(Reuters) – Frontier Group, the parent of budget carrier Frontier Airlines, reported a bigger-than-expected loss in the third quarter on Tuesday, as overcapacity on domestic routes hit its revenue in the first half of the period.
Shares of the carrier were down about 3% in early trading.
An excess supply of airline seats in the domestic market during initial phases of the U.S. summer travel season had forced carriers to offer discounts to fill their planes.
The situation of oversupply and subsequent discounting placed additional strain on ultra-low-cost carriers such as Frontier as they grappled with stiff competition from their larger counterparts.
Airlines, however, have moderated capacity since then. Frontier said its adjusted revenue per available seat mile (RASM) was higher in the second half of the quarter.
Its adjusted RASM, a proxy for pricing power, fell 5% in the quarter over the year earlier.
Frontier reported an adjusted loss of 5 cents per share, compared with analysts’ average estimate of a 3-cent loss, according to data compiled by LSEG.

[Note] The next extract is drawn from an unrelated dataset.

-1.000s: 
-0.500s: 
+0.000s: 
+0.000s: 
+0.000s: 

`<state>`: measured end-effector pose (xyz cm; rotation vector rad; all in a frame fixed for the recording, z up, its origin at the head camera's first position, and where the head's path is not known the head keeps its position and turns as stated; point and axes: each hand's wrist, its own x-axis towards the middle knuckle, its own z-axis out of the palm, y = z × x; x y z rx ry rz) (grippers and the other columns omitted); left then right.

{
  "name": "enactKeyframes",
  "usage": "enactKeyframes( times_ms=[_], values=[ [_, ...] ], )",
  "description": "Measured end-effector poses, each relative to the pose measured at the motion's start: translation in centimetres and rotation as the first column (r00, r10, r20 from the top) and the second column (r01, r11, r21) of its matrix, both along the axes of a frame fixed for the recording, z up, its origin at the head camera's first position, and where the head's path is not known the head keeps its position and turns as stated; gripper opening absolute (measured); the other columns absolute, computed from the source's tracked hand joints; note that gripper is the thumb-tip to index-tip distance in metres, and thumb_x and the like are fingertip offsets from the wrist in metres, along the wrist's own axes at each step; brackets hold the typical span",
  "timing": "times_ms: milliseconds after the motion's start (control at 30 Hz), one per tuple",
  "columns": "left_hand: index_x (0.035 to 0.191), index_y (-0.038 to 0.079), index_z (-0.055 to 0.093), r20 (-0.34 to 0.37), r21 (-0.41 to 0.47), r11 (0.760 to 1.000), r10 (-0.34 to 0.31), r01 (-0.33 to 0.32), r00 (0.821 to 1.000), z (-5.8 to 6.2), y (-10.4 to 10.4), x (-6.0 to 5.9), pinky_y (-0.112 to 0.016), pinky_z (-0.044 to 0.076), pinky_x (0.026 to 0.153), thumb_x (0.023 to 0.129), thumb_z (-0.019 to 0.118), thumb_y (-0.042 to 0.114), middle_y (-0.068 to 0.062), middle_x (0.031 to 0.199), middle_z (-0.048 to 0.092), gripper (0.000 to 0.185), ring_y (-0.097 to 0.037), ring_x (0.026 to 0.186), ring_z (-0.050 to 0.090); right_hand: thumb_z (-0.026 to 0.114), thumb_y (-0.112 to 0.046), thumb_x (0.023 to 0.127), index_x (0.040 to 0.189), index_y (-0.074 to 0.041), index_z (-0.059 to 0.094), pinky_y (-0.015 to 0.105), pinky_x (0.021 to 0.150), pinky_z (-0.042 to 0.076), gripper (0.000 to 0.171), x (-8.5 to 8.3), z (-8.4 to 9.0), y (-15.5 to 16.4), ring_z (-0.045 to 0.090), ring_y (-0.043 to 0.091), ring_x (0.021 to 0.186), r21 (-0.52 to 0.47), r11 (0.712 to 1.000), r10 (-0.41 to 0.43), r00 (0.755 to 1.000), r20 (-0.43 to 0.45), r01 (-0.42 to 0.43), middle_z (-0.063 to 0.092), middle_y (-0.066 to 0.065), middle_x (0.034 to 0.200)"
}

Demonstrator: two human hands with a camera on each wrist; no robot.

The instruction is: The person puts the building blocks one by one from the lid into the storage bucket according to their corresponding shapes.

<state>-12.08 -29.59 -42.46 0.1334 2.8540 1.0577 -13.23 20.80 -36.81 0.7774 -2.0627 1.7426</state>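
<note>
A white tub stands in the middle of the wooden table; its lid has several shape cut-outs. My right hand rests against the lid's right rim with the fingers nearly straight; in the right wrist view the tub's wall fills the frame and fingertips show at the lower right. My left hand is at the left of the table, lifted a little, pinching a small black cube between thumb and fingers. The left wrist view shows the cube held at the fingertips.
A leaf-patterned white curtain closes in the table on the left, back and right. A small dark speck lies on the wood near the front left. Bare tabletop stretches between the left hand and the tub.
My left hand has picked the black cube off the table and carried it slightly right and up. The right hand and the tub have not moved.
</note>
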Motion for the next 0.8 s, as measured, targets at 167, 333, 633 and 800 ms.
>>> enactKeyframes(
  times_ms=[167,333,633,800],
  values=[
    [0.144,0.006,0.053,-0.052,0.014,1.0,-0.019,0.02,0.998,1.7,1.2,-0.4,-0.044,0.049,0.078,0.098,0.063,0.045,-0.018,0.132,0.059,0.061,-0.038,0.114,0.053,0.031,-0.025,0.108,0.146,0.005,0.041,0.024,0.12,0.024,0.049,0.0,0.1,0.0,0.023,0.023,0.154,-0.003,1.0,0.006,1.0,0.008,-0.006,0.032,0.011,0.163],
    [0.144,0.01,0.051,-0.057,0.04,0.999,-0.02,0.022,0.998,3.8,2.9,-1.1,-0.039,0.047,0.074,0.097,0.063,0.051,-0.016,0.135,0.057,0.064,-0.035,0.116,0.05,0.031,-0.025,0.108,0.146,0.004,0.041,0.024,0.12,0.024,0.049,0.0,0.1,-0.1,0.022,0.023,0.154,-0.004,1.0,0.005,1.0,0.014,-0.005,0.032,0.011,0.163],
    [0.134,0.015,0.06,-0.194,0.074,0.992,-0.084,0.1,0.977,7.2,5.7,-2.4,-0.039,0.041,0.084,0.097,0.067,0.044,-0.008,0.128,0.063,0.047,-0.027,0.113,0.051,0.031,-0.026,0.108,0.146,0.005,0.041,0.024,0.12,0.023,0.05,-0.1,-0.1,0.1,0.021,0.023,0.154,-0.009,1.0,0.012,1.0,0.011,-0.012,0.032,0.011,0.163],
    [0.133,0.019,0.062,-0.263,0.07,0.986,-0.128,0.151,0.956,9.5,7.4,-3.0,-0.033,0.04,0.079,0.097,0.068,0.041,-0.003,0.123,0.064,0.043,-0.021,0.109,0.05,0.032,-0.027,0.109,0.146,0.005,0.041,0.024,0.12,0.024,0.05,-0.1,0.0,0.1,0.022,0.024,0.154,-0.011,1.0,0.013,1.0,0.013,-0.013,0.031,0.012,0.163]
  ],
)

The ultra-low-cost business model has remained challenged since the pandemic because of excessive labor, aircraft maintenance and other operating costs.
No-frills carriers such as Frontier have been on the lookout to find high-margin revenue streams to offset ballooning expenses, forcing them to move away from their traditional business models to woo customers who are willing to pay more for better travel experiences.
Frontier’s total operating revenue was at $935 million, compared with Wall Street expectations of $942.1 million.